CrystaLenz
Sep 2025
CrystaLens is an AI-assisted workflow for X-ray diffraction (XRD) analysis that combines an agentic backend (Starlette + Google ADK) with a modern Next.js web UI. It runs an end-to-end XRD pipeline, loading and preprocessing data, detecting peaks, computing Scherrer/Williamson-Hall size and strain, cross-checking against Materials Project references, and generating plots and reports. It also mines research papers via Google Programmable Search, downloads PDFs, and extracts text for literature triage. A RAG pipeline builds a FAISS vector database from extracted paper texts using OpenAI embeddings, then semantically retrieves the most relevant chunks to augment agent responses with cited, evidence-based context. Results stream to the web UI in real time as the pipeline progresses.
Achievement
CrystaLenz was ranked 4th among the top-scoring overall projects at the 2025 Hackathon on LLMs for Materials Science & Chemistry, a global competition with over 1,000 participants across 100+ teams worldwide.
Overview
CrystaLens is an AI-assisted workflow for X-ray diffraction (XRD) analysis. It combines an agentic backend (Starlette + Google ADK) with a modern Next.js web UI. The system can run an end-to-end XRD pipeline, mine research papers, and perform Retrieval-Augmented Generation (RAG) to augment agent responses with cited, evidence-based context, all while streaming results to the web UI as the pipeline progresses.
Demo Video
Architecture
The system is composed of a Starlette backend that adapts the agent runtime to HTTP + WebSocket endpoints, streaming agent events to the UI and serving generated artifacts. Agents are defined with Google ADK, where a top-level root agent orchestrates parallel research and XRD pipelines, followed by a final analysis stage.
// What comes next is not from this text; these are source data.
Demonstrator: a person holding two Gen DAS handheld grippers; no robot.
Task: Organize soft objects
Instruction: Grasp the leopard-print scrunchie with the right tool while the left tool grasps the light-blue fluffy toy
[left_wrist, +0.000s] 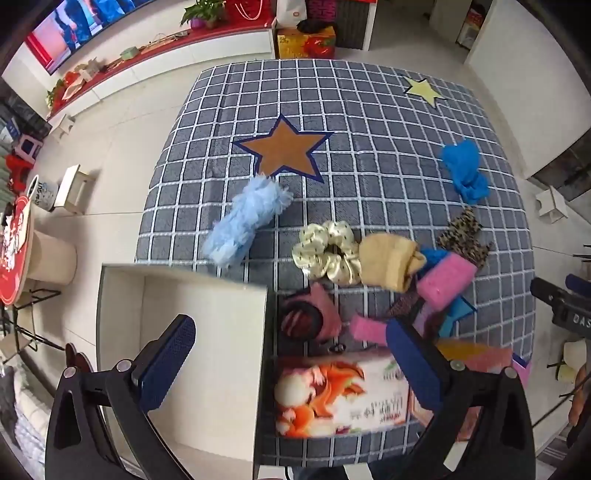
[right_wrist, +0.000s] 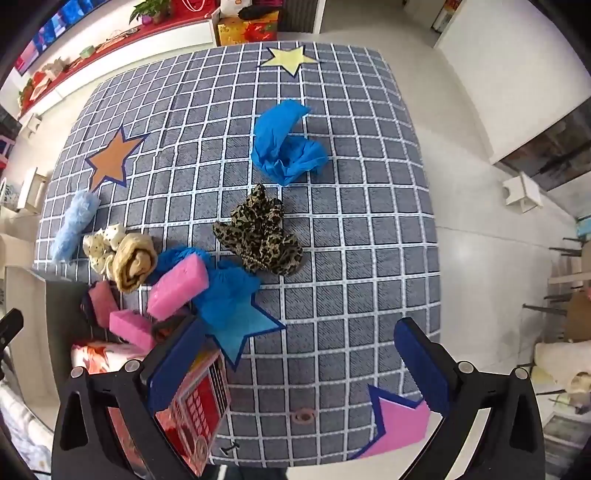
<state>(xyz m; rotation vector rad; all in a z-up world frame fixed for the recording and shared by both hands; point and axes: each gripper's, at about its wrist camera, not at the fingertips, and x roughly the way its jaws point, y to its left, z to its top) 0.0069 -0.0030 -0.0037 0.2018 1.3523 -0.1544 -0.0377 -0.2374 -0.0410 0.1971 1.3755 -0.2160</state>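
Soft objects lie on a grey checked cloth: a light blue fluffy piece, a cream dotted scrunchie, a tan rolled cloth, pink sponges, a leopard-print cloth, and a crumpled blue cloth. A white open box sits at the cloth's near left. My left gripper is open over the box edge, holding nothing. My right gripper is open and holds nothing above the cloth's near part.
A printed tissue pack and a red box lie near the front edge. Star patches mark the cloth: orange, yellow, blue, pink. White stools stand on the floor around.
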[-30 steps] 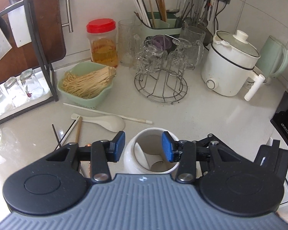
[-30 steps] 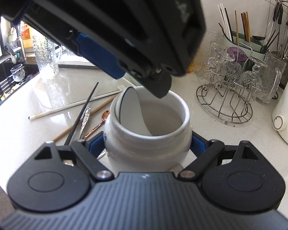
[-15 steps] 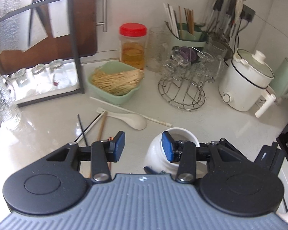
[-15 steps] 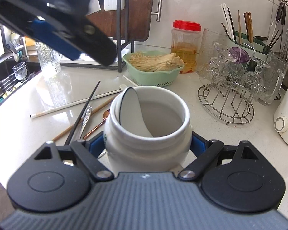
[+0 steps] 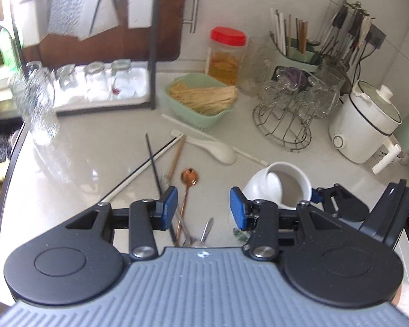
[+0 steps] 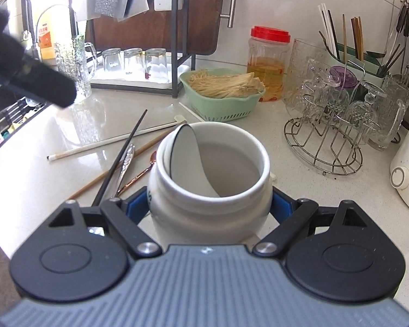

- Root agent orchestrates the full workflow via a sequential pipeline agent.
- Parallel research analysis agent runs the research specialist and XRD specialist concurrently.
- Final analyzer agent synthesizes results from both pipelines into a unified report.
- The web UI (Next.js) posts a prompt, then receives streaming events and renders plots and links in real time.
XRD Pipeline
The XRD pipeline is a multi-agent system that handles the full diffraction analysis workflow. It starts with data loading, then runs a hyperparameter optimization loop before executing the core analysis stages:
- Data loading and preprocessing: Loads raw XRD CSV data and applies preprocessing steps.
- Peak detection: Identifies diffraction peaks in the preprocessed data.
- Scherrer and Williamson-Hall analysis: Computes crystallite size and microstrain from peak broadening.
- Materials Project reference checking: Cross-checks detected peaks against known reference patterns using the mp-api.
- Reporting: Generates interactive Plotly plots.
Research Mining
The research mining pipeline automates literature triage by searching for relevant papers, downloading them, and extracting their text content for downstream RAG processing.
- Paper search: Queries Google Programmable Search (CSE) to find relevant research papers.
- PDF download: Automatically downloads discovered PDFs to a local directory.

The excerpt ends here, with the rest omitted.